We come together tonight find support amongst ourselves, to raise awareness of this injustice.  
But if that is all we do, then we are no better then the Germans who allowed their neighbors to be led to the gas chambers.
We are no better then the Americans  who allowed Japanese American neighbors to have their land stolen and put in camps during WWII,
and the truth is, we are no better because today we allow children to be locked in cages on our southern border.
It is not enough to be kind.
It is not enough to come to a rally.
We have to take action.
We have to organize,
we have to run for office,
we have to vote, Go to city council meetings,
go to school board meetings
make our voices heard, and if they don’t listen
we have to close the city down if necessary,
close this country down if necessary
until this evil is banished from this land. 

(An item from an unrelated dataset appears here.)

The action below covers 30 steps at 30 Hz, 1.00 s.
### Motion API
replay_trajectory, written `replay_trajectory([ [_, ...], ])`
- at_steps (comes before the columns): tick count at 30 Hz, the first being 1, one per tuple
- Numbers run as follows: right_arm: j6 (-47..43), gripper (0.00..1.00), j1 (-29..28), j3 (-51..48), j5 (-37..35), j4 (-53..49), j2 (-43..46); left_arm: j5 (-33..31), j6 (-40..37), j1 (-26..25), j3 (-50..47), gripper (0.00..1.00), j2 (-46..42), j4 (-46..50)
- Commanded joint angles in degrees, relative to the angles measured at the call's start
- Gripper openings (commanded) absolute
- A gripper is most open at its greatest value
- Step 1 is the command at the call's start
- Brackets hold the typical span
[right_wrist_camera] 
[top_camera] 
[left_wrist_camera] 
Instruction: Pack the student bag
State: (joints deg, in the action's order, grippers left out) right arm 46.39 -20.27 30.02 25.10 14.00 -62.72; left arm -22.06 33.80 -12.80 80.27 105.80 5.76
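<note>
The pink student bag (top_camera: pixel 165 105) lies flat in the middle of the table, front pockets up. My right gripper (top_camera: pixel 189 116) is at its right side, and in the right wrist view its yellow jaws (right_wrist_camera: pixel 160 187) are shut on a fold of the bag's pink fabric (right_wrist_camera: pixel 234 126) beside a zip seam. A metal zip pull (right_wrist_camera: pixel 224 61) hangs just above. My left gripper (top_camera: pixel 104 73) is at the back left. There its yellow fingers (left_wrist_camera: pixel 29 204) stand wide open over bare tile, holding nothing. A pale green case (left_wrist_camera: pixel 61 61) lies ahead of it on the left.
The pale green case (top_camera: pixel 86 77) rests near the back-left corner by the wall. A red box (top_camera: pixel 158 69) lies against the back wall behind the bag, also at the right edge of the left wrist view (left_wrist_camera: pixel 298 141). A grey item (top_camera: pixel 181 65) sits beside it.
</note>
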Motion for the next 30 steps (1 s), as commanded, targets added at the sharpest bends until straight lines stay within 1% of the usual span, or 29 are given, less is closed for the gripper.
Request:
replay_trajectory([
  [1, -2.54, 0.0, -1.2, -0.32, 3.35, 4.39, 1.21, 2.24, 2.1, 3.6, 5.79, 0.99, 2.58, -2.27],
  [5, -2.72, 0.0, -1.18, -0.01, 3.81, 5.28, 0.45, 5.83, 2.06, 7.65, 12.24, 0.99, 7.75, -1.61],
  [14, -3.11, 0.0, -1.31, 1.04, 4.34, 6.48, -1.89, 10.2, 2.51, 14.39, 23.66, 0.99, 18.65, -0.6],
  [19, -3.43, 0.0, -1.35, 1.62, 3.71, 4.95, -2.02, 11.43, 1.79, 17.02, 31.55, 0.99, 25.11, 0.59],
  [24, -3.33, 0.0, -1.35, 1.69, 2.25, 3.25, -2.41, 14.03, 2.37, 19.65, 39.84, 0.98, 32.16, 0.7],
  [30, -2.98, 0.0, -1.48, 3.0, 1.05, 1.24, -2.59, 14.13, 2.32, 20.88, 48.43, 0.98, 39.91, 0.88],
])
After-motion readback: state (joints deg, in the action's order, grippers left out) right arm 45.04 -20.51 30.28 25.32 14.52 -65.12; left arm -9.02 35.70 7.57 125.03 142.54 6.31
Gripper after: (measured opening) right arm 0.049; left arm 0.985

There comes a time when good people must make a stand and some times it takes a sacrifice on all our parts.
Now is such a time.  Now is the tipping point.
There is an old saying the most committed wins.
If we do nothing, evil will win. What will you do. There are many good organizations sponsoring this event tonight, Quad Cities Interfaith is having their task force meetings tomorrow night and I personally invite you to attend, but more so,
I ask you when you go home tonight to ask you conscience, to ask whatever God you pray to,
what are you going to do to end the evil acts of the Oligarchic Dictatorship that is currently running this country.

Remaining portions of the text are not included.